** ASSIGNMENT **
Copy the data exactly from the line that contains "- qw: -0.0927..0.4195" through the line that contains "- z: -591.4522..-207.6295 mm", keeping both end lines and leaving out everything else.

** DATA **
◆ ◆ ◆ ◆
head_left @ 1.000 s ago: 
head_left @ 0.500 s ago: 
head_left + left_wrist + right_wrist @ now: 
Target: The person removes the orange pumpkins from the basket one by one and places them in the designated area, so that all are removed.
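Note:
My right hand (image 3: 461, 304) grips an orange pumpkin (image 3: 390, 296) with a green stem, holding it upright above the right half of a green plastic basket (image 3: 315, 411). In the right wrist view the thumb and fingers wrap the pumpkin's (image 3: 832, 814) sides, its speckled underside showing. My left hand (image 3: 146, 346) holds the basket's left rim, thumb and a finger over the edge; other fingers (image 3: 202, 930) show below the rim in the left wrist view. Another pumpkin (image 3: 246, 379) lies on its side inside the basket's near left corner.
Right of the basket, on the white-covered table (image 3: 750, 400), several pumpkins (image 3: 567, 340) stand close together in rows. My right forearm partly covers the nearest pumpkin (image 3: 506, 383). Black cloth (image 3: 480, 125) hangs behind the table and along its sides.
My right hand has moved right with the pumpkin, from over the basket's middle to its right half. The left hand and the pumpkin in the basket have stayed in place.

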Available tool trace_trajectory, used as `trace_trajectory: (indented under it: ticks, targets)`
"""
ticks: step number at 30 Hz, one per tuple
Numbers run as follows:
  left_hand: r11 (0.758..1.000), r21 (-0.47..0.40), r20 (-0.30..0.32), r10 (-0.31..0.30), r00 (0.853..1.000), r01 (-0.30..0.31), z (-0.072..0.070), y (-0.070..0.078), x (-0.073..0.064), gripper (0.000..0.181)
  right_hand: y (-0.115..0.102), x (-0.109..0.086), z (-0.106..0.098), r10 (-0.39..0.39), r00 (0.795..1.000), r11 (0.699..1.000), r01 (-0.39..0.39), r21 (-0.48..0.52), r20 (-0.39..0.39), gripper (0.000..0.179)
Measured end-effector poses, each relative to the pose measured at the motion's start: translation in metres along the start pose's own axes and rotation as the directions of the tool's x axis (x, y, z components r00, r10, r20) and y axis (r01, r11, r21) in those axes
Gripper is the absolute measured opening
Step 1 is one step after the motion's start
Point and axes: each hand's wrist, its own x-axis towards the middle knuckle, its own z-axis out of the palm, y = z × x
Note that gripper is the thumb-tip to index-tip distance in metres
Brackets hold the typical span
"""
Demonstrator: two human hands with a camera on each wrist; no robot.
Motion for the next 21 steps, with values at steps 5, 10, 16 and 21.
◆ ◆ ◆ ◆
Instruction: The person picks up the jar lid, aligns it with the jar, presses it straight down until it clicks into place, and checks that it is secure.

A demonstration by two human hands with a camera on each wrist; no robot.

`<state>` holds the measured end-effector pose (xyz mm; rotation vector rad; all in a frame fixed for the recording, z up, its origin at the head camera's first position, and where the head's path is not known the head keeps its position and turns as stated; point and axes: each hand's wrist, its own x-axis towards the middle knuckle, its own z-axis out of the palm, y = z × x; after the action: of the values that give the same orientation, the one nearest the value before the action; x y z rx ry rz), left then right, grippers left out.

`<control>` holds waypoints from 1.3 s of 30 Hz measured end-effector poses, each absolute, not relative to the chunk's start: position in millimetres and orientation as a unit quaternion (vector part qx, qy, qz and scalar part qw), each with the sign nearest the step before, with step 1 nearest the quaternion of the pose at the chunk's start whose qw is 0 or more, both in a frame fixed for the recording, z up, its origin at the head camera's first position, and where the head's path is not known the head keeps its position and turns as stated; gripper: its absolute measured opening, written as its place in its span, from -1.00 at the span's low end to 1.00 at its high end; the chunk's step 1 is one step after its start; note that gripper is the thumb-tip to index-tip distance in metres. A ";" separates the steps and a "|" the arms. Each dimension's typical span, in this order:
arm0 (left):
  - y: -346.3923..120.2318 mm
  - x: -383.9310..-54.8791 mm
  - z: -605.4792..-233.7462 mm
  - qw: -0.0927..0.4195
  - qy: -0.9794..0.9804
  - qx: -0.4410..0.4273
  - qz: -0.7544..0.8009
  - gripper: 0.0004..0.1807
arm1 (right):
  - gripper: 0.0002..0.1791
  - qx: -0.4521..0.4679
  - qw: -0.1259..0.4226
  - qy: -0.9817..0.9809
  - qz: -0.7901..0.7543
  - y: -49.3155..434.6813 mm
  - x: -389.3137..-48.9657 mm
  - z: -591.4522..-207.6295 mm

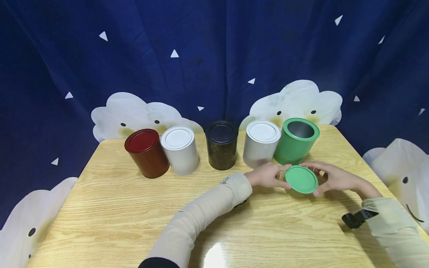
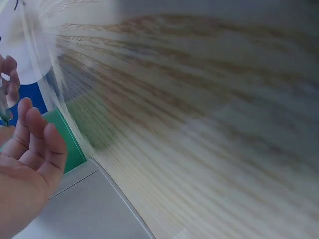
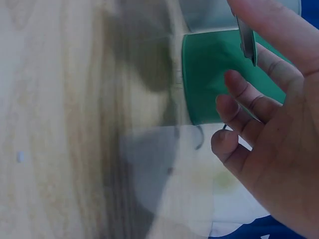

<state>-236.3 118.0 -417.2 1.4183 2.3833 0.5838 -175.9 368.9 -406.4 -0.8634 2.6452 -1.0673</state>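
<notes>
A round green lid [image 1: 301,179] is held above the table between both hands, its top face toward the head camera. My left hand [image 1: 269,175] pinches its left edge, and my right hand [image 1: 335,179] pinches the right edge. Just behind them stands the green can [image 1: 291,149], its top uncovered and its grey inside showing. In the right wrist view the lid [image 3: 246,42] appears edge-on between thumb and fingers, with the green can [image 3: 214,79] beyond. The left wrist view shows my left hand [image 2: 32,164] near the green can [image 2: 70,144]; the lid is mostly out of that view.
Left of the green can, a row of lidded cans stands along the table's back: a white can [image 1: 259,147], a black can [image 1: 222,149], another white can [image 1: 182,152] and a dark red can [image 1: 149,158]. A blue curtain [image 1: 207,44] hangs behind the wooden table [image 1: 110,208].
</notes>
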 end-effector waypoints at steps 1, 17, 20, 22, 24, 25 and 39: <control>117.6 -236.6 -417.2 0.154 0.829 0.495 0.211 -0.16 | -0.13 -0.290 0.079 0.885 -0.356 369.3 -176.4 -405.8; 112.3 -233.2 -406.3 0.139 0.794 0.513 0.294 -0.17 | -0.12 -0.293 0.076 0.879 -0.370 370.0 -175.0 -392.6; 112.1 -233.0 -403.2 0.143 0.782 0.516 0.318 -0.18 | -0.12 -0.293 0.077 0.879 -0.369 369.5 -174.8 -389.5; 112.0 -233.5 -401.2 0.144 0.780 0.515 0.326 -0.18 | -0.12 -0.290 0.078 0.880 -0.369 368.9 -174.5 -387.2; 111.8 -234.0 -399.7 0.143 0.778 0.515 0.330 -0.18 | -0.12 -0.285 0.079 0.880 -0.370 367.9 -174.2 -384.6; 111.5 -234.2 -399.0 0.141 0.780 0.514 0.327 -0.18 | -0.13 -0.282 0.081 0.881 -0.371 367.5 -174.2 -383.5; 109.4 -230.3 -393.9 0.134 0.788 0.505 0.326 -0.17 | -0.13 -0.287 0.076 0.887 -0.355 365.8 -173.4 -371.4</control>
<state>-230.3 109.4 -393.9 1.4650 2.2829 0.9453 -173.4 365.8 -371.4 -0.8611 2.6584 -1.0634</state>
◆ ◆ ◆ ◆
** PROBLEM SOLUTION **
  - qw: -0.0927..0.4195
  - qy: -0.9794..0.9804
  - qx: -0.4410..0.4273
  - qz: -0.7544..0.8009
  - gripper: 0.0004..0.1807
arm1 (right):
  - gripper: 0.0002..0.1791
  - qx: -0.4521..0.4679
  - qw: -0.1259..0.4226
  - qy: -0.9817..0.9809
  - qz: -0.7901..0.7543
  - y: -49.3155..434.6813 mm
  - x: -389.3137..-48.9657 mm
  - z: -591.4522..-207.6295 mm

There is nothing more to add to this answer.